Каким мне больше всего запомнился Георгий Пантелеймонович, которого наша «баба Леля» запросто называла Юрой? Это был жизнерадостный, величавый и импозантный красавец, всегда элегантный и практически всегда с сигарой во рту, который читал лекции очень запоминающимся образом. «Театр одного актера», от которого, казалось, он сам получал огромное удовольствие, был так насыщен эмоциональной и интеллектуальной энергией, что приходилось удивляться, как он порой выдерживает по расписанию две пары подряд! Так, мне на всю жизнь запомнилось, как во время уже упомянутой раньше его лекции по «Евгению Онегину» он не только невероятно артистически и эмоционально читал письмо влюбленного Онегина, не только страстно и негодующе обвинял несчастную Татьяну, научившуюся «лгать и лицемерить», в безнравственности, но и тряс стул, доказывая, что для полюбившего ее Онегина решается вопрос… жизни
или смерти (слова эти говорил после намеренной паузы и страшным шепотом).

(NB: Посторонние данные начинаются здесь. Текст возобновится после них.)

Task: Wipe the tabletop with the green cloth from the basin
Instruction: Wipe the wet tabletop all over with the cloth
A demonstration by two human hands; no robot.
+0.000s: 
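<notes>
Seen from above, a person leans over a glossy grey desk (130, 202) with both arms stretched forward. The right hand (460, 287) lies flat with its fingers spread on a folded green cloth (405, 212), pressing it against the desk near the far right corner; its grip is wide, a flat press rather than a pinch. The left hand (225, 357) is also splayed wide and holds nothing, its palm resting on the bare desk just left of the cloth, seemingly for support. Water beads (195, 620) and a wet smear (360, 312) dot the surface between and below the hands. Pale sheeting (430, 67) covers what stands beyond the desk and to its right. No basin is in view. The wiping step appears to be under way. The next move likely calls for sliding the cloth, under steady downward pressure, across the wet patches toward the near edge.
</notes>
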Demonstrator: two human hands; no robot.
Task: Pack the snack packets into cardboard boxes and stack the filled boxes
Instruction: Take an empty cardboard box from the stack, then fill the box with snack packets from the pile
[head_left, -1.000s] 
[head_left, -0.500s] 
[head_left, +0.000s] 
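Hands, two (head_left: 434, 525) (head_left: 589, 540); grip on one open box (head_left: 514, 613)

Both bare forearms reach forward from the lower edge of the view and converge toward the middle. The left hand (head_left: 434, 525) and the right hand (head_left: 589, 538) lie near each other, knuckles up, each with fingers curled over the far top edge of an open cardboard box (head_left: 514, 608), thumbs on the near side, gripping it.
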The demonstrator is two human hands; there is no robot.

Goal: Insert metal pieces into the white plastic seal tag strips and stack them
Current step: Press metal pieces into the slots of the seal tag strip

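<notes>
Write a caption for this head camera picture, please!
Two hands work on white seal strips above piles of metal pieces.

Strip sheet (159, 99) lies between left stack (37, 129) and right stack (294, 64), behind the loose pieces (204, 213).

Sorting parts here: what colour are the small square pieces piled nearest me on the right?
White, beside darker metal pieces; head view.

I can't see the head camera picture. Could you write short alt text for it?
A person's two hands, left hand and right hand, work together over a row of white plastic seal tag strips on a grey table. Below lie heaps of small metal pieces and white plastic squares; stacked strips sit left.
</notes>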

Когда он стал объяснять, что невозможно зрелому человеку влюбиться в «нравственного эмбриона», некоторые девчонки приняли это на свой счет, а кое-кто заподозрил и автобиографический мотив.«Дистанция огромного размера» в интеллектуальном и возрастном плане, которая разделяла наш юный контингент с Георгием Пантелеймоновичем, не давала нам шансов узнать о нем больше, хотя на этот счет все держали ушки на макушке. Однако от Елены Германовны я знала, что не всегда он был столь благополучен и где-то в середине 30-х годов она его, голодного студента, рыскающего в поисках заработка, не раз подкармливала за компанию со своим погибшим сыном, а иногда и другими его друзьями. И подкармливала-то не зря: почва оказалась благодатной, и устная история факультета впоследствии только укрепила славу о его душевном благородстве и роли храброго борца за правду. Он был защитником от произвола во все времена и на всех административных должностях, которые только можно было занимать в университете беспартийному, но неуемному и любимому коллегами работнику, позже представляя собой яркий тип либерала хрущевской «оттепели».

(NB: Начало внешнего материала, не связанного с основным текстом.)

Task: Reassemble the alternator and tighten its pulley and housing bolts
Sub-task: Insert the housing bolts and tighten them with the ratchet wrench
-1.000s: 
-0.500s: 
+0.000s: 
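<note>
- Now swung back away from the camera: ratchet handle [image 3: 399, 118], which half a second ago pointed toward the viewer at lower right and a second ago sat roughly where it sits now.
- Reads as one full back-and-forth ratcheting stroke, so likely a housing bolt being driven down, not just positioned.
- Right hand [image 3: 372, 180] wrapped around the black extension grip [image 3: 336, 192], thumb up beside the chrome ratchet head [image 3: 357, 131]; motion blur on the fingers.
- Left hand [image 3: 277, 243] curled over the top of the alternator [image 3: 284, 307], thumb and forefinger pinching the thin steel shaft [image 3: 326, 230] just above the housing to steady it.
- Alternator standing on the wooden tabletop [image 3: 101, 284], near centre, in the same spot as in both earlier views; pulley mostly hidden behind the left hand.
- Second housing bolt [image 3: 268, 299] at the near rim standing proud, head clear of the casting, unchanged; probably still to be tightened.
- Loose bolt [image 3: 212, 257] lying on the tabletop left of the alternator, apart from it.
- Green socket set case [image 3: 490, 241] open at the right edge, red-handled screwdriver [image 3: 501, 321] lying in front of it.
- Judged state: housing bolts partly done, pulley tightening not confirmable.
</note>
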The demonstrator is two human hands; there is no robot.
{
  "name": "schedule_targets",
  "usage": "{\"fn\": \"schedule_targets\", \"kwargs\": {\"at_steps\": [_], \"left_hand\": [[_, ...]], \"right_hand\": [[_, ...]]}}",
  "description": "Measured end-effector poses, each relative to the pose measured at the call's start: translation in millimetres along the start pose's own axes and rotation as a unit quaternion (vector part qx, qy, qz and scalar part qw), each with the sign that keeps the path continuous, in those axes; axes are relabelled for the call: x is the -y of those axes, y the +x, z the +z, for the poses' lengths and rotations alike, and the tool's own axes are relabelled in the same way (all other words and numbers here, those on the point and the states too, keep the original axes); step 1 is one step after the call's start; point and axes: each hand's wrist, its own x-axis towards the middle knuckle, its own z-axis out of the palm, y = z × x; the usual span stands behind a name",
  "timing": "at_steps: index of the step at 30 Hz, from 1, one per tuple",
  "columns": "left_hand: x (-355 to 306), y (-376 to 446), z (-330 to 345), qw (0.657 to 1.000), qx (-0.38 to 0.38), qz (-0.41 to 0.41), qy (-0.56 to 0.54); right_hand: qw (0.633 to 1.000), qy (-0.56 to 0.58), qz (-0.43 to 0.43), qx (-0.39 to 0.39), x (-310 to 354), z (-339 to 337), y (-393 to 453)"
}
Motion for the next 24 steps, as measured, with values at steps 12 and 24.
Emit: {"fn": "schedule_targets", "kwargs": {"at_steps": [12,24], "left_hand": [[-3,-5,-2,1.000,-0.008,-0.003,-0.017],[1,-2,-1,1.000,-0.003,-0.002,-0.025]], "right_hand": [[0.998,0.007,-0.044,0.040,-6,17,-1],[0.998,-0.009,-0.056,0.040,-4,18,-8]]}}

От Елены Германовны я слышала об одном эпизоде из его жизни, как мне кажется, очень характерном для его натуры. Речь идет о внезапном посещении старушки «Юрой» вместе с какой-то девушкой в мартовский день ее именин, когда он приехал к ней с шикарным джентльменским набором цветов, конфет и фруктов и, встав на одно колено, очень сердечно, хотя и полушутливо поблагодарил и поздравил, распив с ней, матерью погибшего старого друга, шампанское.
Уже много позже, читая мемуары блокадников, наткнулась на рассказ его жены Ольги Берггольц о том, как в блокадное время он, начальник литературного отдела Ленинградского радиокомитета в 1941–1942 годах, возвращаясь из фронтовых командировок, всегда привозил голодным женщинам-коллегам пусть совсем крошечные, но пищевые подарки – самое большое, что мог для них сделать. Саму поэтессу Ольгу Берггольц и даже некоторые ее строчки из пронзительных блокадных стихов я хорошо помню по встрече с читателями «Публички». Талантливая и худенькая женщина с короткой стрижкой и измученным лицом, оставившая мне на память свой автограф, у меня тогда, конечно, никак не ассоциировалась с Георгием Пантелеймоновичем.
И все же самой яркой звездой среди наших факультетских лекторов за все пять лет студенчества был, конечно, профессор Григорий Абрамович Бялый. Этому было множество причин. Во-первых, он читал нам ядерный курс русской классической литературы, точнее психологическую прозу XIX века, которая вошла в золотой фонд мировой культуры и была более всего интересна читателям всех возрастов. Во-вторых, именно тогда вследствие послабления идеологической линии советской власти «родился» и стал осваиваться в литературоведческой науке Ф. М. Достоевский, причем пионером в этом трудном прорыве стал Г. А. Бялый. Отсюда так высока была популярность его лекций в Ленинграде 50-х годов: актовый зал был переполнен студентами разных вузов и учителями, которые сидели на подоконниках, стояли или ставили стулья в проходах. В-третьих, Григорий Абрамович читал нам тогда не только Достоевского и Л. Толстого. Очень интересно представлял он Гаршина, Короленко, Надсона, вводя их в исторический контекст очищенными от вульгарной социологизации и извращений. Он представлял их слушателям просто как очень честных и искренних писателей, по природе своей склонных к разработке социальной проблематики, которая во все времена очень волновала деятелей отечественной культуры. Наконец, в-четвертых: наверное, не безрезультатно в молодости Григорий Абрамович учился актерскому мастерству, предполагая сначала посвятить себя театру. Его манера держаться была мастерски проста и естественна, и он, как никто, умел привлекать к себе внимание своих слушателей и крепко держать его без всяких излишеств.